-- PROBLEM STATEMENT --
Beginning with the first line, copy out each line of the material until the line containing "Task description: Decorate" has been copied as well.

-- ENTRIES PROVIDED --
◆ ◆ ◆ ◆ ◆ ◆ ◆

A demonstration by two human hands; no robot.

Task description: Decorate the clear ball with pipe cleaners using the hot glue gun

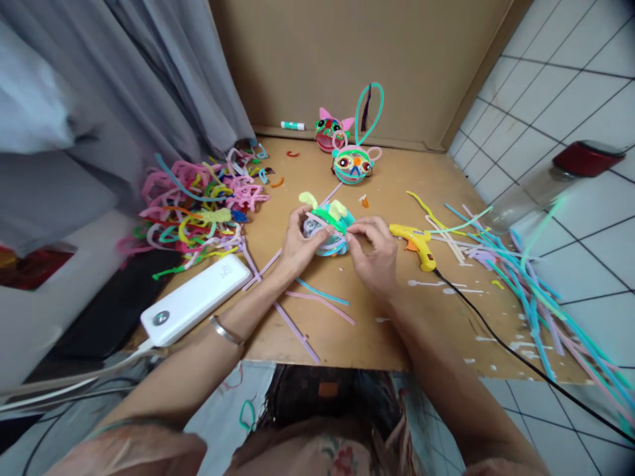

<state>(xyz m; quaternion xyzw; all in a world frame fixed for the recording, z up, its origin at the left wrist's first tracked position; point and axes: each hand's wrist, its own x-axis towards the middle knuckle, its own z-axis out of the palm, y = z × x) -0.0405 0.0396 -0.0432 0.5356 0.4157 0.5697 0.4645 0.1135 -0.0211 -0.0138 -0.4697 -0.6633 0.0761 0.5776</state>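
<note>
Near the middle of the brown table, a round ball [329, 213] wrapped in green, blue and lilac fuzzy stems has two pale yellow ear shapes on top. My left hand [299, 246] is wrapped round its left side, thumb across the front. At its right edge, my right hand [373, 250] pinches with thumb and forefinger; what lies between those fingertips is too small to make out. Lilac, pink and blue stems [320, 299] lie on the table below the ball. Right of my right hand rests a yellow glue gun [419, 243].
Behind stand two decorated balls [352, 163] [331, 132] and a glue stick [292, 125]. Tangled stems [198, 198] and a white power bank [196, 301] lie left. Loose stems [533, 284], a black cord [489, 327] and a clear bottle with red lid [528, 188] are right.
</note>
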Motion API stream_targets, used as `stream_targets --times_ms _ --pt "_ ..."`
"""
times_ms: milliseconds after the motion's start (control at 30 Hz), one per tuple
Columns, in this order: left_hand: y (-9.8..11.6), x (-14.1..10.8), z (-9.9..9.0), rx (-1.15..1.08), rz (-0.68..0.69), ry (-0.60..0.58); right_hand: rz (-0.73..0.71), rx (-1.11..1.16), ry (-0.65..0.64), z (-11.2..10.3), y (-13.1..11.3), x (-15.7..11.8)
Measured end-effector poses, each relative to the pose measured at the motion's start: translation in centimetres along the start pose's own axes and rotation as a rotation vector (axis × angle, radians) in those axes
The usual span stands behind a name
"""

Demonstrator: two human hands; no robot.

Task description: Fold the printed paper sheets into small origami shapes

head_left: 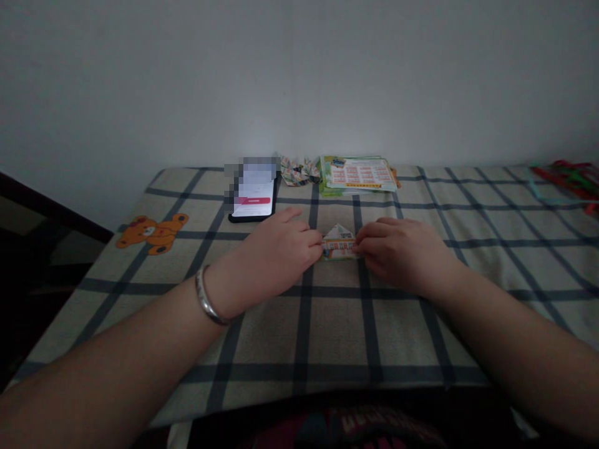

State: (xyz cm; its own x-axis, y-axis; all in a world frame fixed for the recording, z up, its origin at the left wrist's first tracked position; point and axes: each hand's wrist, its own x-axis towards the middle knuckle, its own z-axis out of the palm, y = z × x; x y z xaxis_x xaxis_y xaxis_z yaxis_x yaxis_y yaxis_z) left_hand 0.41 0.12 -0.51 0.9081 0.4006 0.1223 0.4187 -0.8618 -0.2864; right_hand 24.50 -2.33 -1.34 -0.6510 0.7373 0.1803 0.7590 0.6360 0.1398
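Observation:
A small folded piece of printed paper [339, 246] lies on the checked tablecloth, with a pointed white top and a band along its lower edge. My left hand [286, 252], with a silver bangle at the wrist, pinches its left end. At the right end, my right hand [402, 252] grips the paper between thumb and fingers. Both ends of the paper are hidden under my fingertips.
Behind my hands are a lit phone [255, 190], some folded paper pieces [299, 171] and a stack of printed sheets [360, 174]. An orange bear picture [152, 234] is at the left. Colourful strips [568, 181] lie far right, and a wall [299, 75] stands behind.

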Motion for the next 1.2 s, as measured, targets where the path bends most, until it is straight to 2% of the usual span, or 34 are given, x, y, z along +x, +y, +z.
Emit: stream_targets --times_ms 100,333,833,1000,1200 --pt "-0.4 -0.3 0.3 -0.024 0.024 0.025 0.032 0.023 -0.006 -0.3 0.3 -0.2" --pt "-0.7 -0.6 0.1 -0.035 0.002 -0.03 0.061 0.039 -0.045 -0.7 1.2 -0.8" --pt "-0.8 -0.7 0.7 -0.03 0.012 0.002 0.002 0.049 -0.04 -1.0 2.6 -1.7" --pt "-0.8 -0.7 0.8 -0.038 -0.008 0.066 0.134 0.004 -0.022 -0.6 2.5 -1.4" --pt "-0.7 -0.6 1.0 -0.062 -0.038 0.063 0.283 0.166 0.064 0.4 1.6 -0.2"
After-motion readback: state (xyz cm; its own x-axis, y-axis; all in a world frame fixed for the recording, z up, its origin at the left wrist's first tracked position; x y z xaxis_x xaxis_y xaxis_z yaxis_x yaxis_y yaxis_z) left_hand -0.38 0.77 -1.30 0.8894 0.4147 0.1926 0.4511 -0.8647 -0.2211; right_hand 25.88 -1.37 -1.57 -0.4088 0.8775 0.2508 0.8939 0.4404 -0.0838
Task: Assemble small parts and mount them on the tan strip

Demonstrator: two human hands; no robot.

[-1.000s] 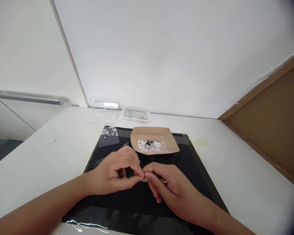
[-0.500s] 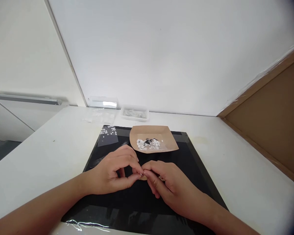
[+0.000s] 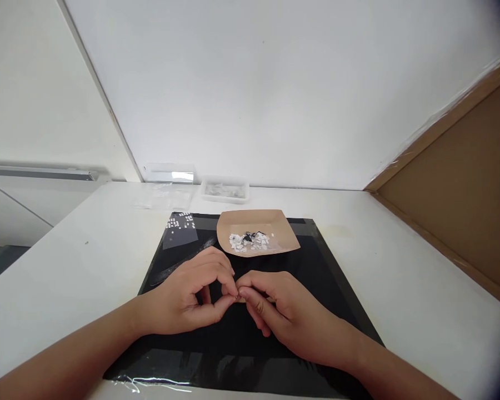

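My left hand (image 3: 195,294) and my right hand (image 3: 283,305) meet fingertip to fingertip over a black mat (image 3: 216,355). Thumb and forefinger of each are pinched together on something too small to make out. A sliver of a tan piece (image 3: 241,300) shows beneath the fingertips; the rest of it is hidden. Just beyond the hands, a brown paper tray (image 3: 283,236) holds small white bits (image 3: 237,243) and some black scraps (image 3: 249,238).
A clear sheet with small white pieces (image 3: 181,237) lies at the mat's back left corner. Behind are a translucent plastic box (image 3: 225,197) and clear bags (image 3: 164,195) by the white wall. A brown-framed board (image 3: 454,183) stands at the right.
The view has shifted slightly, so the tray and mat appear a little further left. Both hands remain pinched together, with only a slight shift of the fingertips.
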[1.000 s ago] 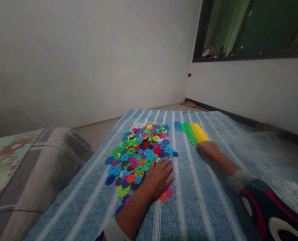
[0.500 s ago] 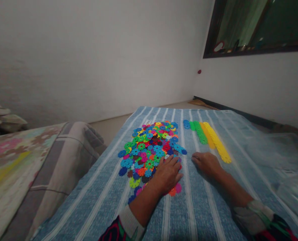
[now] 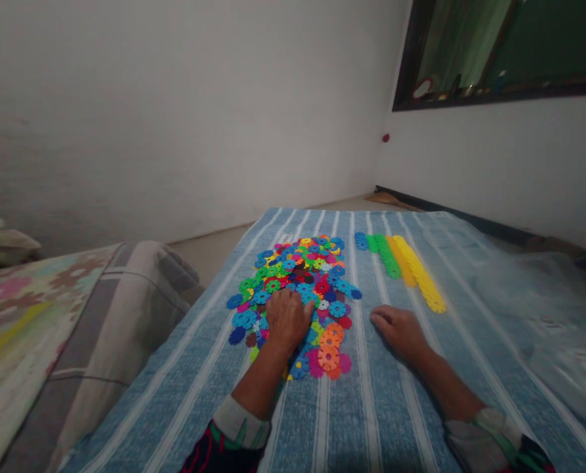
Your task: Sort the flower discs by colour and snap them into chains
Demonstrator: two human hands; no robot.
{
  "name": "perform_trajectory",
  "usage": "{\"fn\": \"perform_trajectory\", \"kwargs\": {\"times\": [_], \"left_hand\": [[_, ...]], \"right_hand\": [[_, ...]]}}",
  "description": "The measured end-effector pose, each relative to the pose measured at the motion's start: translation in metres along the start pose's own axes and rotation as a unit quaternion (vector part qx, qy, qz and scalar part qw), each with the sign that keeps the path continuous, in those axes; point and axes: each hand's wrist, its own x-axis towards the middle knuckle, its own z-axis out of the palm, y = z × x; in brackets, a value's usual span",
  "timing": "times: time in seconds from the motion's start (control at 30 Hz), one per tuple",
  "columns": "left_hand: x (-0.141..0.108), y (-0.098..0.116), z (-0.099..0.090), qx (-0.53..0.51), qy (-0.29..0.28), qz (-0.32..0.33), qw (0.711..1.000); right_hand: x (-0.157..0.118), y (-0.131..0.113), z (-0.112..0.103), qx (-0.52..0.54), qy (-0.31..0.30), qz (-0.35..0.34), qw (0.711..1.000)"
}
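Observation:
A broad pile of colourful notched plastic discs [image 3: 322, 287] lies on the striped blue cloth [image 3: 342, 420]. My left hand [image 3: 288, 318] rests on the pile's near left part, fingers bent down among the discs and thumb apart; whether it pinches a disc is hidden. My right hand [image 3: 399, 328] is closed on the cloth to the right of the pile, and what it holds, if anything, cannot be made out. Beyond it lie overlapping rows of discs: a short blue one [image 3: 360, 241], a green one [image 3: 388, 257], an orange one [image 3: 402, 261] and a long yellow one [image 3: 422, 276].
Clear plastic bags [image 3: 563, 348] lie at the right side of the cloth. A bed or seat with a floral and grey cover [image 3: 125, 309] stands at the left. A pale wall [image 3: 199, 118] rises behind, with a dark-framed window [image 3: 510, 52] at the upper right.
My left hand has moved left across the pile, uncovering orange and pink discs at its near right. My right hand has stayed closed beside the pile. The view has shifted slightly.

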Motion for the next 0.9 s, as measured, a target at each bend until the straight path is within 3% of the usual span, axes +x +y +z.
{"fn": "perform_trajectory", "kwargs": {"times": [0.23, 0.5, 0.73, 0.9], "left_hand": [[0.001, 0.003, -0.001, 0.010, -0.018, 0.012, 1.000], [0.005, -0.002, -0.005, -0.020, -0.009, -0.041, 0.999], [0.011, -0.012, 0.002, -0.137, 0.018, -0.085, 0.987], [0.010, -0.004, 0.010, -0.249, 0.022, -0.028, 0.968]], "right_hand": [[-0.001, -0.002, -0.002, 0.053, 0.008, 0.001, 0.999], [0.000, 0.001, -0.001, 0.053, 0.011, 0.000, 0.999], [0.001, 0.002, -0.001, 0.045, 0.002, 0.003, 0.999], [0.001, 0.002, 0.000, 0.049, 0.005, 0.006, 0.999]]}}
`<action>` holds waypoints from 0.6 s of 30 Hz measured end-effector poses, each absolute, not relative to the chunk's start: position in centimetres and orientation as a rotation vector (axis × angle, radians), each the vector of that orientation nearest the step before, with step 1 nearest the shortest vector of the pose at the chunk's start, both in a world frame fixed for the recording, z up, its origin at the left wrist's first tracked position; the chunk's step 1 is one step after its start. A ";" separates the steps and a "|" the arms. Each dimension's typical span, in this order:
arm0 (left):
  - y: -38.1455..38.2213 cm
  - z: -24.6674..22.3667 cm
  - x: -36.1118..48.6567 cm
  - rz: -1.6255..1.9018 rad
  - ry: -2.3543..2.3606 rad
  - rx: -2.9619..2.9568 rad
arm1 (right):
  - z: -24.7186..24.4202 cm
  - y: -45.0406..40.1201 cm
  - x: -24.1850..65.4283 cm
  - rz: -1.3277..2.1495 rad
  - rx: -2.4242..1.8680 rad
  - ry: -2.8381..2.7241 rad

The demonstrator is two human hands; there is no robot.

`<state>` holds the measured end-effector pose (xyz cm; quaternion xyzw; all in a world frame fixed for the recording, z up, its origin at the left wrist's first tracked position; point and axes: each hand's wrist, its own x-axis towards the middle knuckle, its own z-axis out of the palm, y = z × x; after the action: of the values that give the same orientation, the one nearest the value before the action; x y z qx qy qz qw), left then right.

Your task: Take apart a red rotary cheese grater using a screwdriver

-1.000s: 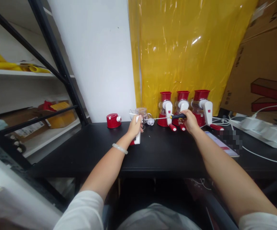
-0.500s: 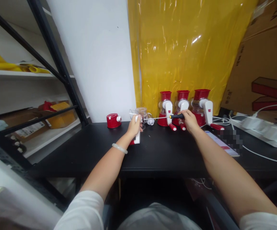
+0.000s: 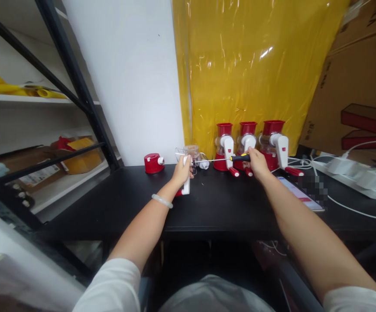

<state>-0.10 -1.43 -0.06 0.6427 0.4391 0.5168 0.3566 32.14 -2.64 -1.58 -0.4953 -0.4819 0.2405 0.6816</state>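
Note:
My left hand (image 3: pixel 182 171) is closed around a white crank handle (image 3: pixel 187 185) with a red grip, partly hidden under the palm. My right hand (image 3: pixel 258 162) grips the black and yellow handle of a screwdriver (image 3: pixel 238 158). Its long shaft runs level to the left, and the tip meets the crank handle by my left fingers. Just behind the left hand stands a clear plastic housing (image 3: pixel 192 151) with a white fitting on its right side. A red base (image 3: pixel 153 164) with a white knob sits farther left on the black table (image 3: pixel 207 212).
Three red and white rotary graters (image 3: pixel 224 147) stand in a row at the back right. A phone (image 3: pixel 300 195) lies near my right forearm, beside white cables and a power strip (image 3: pixel 353 177). A black-framed shelf (image 3: pixel 74 65) borders the left, and a yellow sheet (image 3: pixel 256 65) hangs behind.
Both hands stay nearly in place, with the screwdriver still held against the crank handle. The right hand's fingers have shifted slightly on the screwdriver handle.

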 end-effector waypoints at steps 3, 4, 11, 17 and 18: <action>-1.4 -0.1 -0.1 1.323 1.135 1.669 | -1.6 -2.4 32.1 0.537 -1.062 -1.049; -1.4 -0.1 -0.1 1.318 1.138 1.673 | -1.6 -2.2 32.1 0.545 -1.033 -1.031; -1.4 -0.2 -0.1 1.310 1.134 1.677 | -1.0 -2.2 32.0 0.639 -0.896 -0.981; -1.6 0.1 -0.2 1.324 1.145 1.654 | -1.0 -3.5 31.9 0.463 -1.160 -1.101; -1.7 0.2 -0.1 1.321 1.151 1.650 | -1.1 -3.5 32.0 0.460 -1.157 -1.113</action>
<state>-0.15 -1.69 0.18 0.6399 0.4463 0.5123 0.3590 31.96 -3.50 -1.06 -0.5135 -0.4942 0.2042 0.6711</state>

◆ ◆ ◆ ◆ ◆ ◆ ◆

-- RESULT FOR THIS TASK --
A demonstration by two human hands; no robot.

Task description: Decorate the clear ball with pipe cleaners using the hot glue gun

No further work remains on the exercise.